Scoring multiple tools in one session

You can run several crawlers back-to-back and get a single combined report. Before each crawler run, POST to /set-tool to name the active tool and clear its previous scores:

# Before running ZAP Traditional Spider:
curl -s -X POST http://localhost:3456/set-tool \
     -H 'Content-Type: application/json' \
     -d '{"name": "ZAP Traditional Spider"}'

# ... run the crawler ...

# Before running ZAP AJAX Spider:
curl -s -X POST http://localhost:3456/set-tool \
     -H 'Content-Type: application/json' \
     -d '{"name": "ZAP AJAX Spider"}'

# ... run the crawler ...

# Fetch the combined report:
curl -s http://localhost:3456/results.json
# or
curl -s http://localhost:3456/results.yaml
# or in ZAP website format (see below):
curl -s http://localhost:3456/website-results.yaml

Each call to /set-tool resets the scores for that tool name and makes it the active tool. Scores from previously named tools are kept, so the final report covers all of them.
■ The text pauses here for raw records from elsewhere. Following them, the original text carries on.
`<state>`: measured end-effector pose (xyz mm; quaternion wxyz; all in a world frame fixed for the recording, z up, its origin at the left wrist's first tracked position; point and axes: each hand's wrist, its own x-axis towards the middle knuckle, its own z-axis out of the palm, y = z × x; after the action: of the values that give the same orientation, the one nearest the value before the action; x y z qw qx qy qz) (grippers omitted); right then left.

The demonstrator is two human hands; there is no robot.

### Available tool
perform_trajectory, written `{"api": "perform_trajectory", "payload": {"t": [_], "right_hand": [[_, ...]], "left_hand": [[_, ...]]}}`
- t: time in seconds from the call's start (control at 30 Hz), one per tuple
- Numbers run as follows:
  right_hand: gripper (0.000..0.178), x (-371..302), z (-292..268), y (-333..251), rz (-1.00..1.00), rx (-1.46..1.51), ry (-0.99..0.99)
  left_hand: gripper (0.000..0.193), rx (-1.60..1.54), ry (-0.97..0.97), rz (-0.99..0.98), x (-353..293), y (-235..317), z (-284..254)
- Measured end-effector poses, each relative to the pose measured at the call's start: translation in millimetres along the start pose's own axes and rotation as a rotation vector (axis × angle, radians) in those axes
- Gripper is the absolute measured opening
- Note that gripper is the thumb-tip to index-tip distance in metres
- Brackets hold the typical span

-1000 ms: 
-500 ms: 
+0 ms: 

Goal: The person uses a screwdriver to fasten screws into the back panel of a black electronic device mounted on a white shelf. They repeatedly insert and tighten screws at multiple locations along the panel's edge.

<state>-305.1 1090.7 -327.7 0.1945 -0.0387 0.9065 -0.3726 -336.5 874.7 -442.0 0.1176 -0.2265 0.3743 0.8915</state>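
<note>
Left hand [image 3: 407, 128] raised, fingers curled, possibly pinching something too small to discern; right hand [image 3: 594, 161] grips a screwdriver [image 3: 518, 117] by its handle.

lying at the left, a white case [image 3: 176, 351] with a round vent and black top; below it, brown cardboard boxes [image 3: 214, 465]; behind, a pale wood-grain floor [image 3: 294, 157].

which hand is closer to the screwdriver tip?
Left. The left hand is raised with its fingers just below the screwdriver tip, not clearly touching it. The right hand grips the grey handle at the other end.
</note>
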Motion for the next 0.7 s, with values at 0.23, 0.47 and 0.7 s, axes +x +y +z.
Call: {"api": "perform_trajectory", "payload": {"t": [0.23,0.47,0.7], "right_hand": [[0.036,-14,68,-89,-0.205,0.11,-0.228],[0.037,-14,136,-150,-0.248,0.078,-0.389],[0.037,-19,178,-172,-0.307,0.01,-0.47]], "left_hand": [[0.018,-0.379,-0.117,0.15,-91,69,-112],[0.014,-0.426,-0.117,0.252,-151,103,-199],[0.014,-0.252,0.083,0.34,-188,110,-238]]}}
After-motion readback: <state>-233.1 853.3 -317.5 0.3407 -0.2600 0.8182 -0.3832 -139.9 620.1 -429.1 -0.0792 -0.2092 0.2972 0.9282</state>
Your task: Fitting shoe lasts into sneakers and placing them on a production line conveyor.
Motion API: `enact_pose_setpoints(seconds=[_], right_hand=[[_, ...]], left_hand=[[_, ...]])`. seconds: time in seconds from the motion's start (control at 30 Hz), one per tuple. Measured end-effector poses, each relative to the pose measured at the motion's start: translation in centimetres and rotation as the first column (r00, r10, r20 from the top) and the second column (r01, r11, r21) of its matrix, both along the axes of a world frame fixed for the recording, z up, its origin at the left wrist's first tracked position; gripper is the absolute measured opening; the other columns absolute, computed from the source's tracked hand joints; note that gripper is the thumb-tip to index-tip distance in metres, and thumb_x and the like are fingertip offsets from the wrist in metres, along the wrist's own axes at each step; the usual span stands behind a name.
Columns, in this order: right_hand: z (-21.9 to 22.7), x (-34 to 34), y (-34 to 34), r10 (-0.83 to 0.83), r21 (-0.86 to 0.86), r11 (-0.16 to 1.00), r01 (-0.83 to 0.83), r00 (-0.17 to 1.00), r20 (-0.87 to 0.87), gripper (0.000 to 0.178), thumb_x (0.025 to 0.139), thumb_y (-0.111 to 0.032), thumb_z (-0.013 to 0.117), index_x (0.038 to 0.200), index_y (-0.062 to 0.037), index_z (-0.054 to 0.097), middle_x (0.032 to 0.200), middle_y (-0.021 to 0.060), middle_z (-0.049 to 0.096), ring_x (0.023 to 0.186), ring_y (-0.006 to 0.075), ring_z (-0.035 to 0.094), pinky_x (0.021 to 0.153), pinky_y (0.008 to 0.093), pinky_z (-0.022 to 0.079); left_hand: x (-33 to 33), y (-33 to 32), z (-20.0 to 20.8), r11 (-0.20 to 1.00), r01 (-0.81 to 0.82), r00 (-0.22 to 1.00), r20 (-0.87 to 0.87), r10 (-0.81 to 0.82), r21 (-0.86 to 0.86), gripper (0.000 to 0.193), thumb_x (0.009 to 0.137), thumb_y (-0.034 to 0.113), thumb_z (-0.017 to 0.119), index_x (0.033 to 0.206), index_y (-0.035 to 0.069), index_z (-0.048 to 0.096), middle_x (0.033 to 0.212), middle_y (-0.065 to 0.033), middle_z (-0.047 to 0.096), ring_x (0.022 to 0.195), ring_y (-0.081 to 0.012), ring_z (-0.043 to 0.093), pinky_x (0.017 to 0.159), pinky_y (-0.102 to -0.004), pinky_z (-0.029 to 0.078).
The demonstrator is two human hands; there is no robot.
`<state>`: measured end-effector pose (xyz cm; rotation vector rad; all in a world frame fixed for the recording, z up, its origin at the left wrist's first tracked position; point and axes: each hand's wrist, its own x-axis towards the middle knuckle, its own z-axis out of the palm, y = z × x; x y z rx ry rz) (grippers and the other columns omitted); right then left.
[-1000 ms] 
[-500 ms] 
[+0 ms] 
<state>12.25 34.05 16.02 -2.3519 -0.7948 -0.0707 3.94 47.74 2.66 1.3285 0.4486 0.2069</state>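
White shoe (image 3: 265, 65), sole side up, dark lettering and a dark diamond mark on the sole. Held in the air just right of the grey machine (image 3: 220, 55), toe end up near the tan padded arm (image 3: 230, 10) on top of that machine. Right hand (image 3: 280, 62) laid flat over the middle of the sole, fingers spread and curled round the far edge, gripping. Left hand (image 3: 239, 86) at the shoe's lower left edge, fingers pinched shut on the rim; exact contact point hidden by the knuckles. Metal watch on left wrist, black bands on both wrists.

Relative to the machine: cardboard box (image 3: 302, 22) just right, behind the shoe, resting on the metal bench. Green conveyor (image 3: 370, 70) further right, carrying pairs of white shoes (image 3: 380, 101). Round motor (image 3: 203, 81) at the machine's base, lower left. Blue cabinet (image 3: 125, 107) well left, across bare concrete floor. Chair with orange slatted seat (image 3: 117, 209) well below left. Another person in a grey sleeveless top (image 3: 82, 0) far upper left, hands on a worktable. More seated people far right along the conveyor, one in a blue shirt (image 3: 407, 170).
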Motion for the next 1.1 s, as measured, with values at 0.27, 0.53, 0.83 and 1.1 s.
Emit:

Before starting a multi-tool session, reset any leftover scores from previous runs:

curl -X POST http://localhost:3456/reset

When using Docker, the named volume persists scores.json across container restarts and rebuilds. If you want a completely clean slate, remove the volume:

docker volume rm crawlground-scores

The /set-tool endpoint is intentionally not linked anywhere in the site HTML so that crawlers do not visit it as part of their crawling.

ZAP website report format

/website-results.yaml produces output in the same format used by the ZAP website to publish crawler benchmark results. Name your tools to match the column names you want in the output — standard, ajax, and client reproduce the standard ZAP website layout:

curl -s -X POST http://localhost:3456/set-tool -H 'Content-Type: application/json' -d '{"name":"standard"}'
# ... run ZAP Traditional Spider ...

curl -s -X POST http://localhost:3456/set-tool -H 'Content-Type: application/json' -d '{"name":"ajax"}'
# ... run ZAP AJAX Spider ...

curl -s -X POST http://localhost:3456/set-tool -H 'Content-Type: application/json' -d '{"name":"client"}'
# ... run ZAP Client Spider ...

curl -s http://localhost:3456/website-results.yaml

Example output:

section: Crawlground
target: localhost:3456
details:
  - path: /score/forms/01-get-form
    scheme: http
    standard: Pass
    ajax: FAIL
    client: Pass
  - path: /score/links/01-anchor-href
    scheme: http
    standard: Pass
    ajax: Pass
    client: FAIL
  # ...
tests: 10
passes: 4
standardPasses: 3
ajaxPasses: 2
clientPasses: 1
fails: 6
score: 40%

Tool names are converted to camelCase keys, so "AJAX Spider" becomes ajaxSpider and ajaxSpiderPasses. Tools with zero scores are omitted from the output.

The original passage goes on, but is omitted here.